Absence of Correlation Between gFCD and AVH Severity
Despite marked gFCD differences between groups, no significant correlations were found between gFCD values and AHRS total scores (r = 0.23, P = 0.590) or hallucination frequency (r = 0.42, P = 0.820). This suggests that gFCD alterations may represent trait-like neural markers of insight status rather than state-dependent correlates of symptom intensity.
Clinical and Neurobiological Implications
The study highlights distinct functional connectivity profiles associated with insight in AVH-related schizophrenia:
- Loss of Insight and Frontal Dysfunction: Widespread frontal hypoconnectivity in patients without insight underscores the role of frontal networks in self-monitoring and reality testing. The DLPFC and ACC, crucial for cognitive control and error detection, may fail to regulate aberrant activity in auditory and language regions, perpetuating delusional beliefs about hallucinations.
- Temporal Hyperactivity and AVH Generation: Elevated connectivity in the STG and IFG in patients lacking insight supports the “hypervigilance” model of AVHs, where overactivation of auditory-language networks generates percepts misattributed to external sources. The SMG’s dual role in auditory processing and insight further suggests a gradient of dysfunction: reduced SMG connectivity in patients with insight may permit partial self-awareness, whereas increased SMG/pSTL connectivity in those without insight exacerbates reality distortion.

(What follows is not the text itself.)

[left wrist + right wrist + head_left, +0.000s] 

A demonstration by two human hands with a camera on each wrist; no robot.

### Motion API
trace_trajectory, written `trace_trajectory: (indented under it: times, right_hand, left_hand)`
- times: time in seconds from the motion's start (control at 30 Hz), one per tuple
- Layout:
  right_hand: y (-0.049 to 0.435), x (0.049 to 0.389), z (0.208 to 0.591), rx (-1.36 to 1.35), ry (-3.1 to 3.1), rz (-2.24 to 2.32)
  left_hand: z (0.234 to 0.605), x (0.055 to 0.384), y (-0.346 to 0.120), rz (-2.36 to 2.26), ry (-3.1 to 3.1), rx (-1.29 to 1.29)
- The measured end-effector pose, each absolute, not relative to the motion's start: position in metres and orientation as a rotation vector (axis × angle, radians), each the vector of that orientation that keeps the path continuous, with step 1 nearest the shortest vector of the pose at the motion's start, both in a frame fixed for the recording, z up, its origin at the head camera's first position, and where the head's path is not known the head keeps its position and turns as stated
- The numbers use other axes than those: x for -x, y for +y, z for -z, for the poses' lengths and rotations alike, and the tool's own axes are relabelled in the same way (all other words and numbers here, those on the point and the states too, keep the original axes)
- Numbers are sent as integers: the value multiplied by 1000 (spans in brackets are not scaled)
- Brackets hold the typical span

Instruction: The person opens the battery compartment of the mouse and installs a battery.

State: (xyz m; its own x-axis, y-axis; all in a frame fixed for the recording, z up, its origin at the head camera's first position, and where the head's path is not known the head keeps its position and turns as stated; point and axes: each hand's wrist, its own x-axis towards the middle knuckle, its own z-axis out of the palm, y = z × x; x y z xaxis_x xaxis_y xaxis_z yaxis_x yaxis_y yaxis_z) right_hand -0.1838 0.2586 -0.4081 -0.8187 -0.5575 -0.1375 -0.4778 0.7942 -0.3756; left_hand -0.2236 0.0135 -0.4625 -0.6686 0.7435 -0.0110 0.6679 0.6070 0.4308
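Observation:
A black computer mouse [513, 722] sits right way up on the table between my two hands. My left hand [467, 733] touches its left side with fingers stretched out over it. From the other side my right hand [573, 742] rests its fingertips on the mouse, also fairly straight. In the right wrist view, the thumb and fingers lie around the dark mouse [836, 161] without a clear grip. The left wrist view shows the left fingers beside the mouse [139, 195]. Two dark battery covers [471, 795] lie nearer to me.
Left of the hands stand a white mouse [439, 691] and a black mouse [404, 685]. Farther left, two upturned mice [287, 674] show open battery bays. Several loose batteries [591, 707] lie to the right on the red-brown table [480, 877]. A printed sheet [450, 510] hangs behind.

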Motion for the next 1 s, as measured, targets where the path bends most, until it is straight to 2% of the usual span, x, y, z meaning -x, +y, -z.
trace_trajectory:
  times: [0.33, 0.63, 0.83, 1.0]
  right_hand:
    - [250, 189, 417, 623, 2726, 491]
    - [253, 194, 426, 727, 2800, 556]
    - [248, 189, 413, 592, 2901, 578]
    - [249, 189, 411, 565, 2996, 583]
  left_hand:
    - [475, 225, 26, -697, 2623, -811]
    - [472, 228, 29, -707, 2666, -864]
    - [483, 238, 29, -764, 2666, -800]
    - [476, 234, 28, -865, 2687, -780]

- SMA and Inhibitory Deficits: Reduced SMA connectivity in patients lacking insight may impair motor inhibition, contributing to the inability to suppress intrusive auditory experiences.
Methodological Considerations and Limitations
While the study provides novel insights, several limitations warrant caution:
- Small Sample Size: The modest cohort (13 with insight, 15 without) increases vulnerability to Type II errors and limits generalizability.
- Cross-Sectional Design: Longitudinal data are needed to determine whether gFCD patterns precede insight loss or emerge as a consequence of chronic AVHs.
- Treatment-Naïve Design: While avoiding confounds from antipsychotics, the absence of treatment data precludes conclusions about gFCD changes post-intervention.
Future Directions
Future studies should:
- Expand sample sizes to validate gFCD differences and explore subtype-specific biomarkers.
- Integrate multimodal imaging (e.g., structural MRI, diffusion tensor imaging) to disentangle structural-functional interactions.
- Investigate dynamic connectivity changes during insight-oriented therapies or neuromodulation (e.g., transcranial magnetic stimulation).
Conclusion
This study identifies divergent gFCD patterns in first-episode schizophrenia patients with AVHs, distinguishing those with and without insight. Frontal hypoconnectivity and temporal hyperconnectivity emerge as neural signatures of insight loss, offering potential targets for personalized interventions. By elucidating the brain functional correlates of insight, these findings advance our understanding of AVH pathophysiology and underscore the need for early, mechanism-driven therapies to improve outcomes in schizophrenia.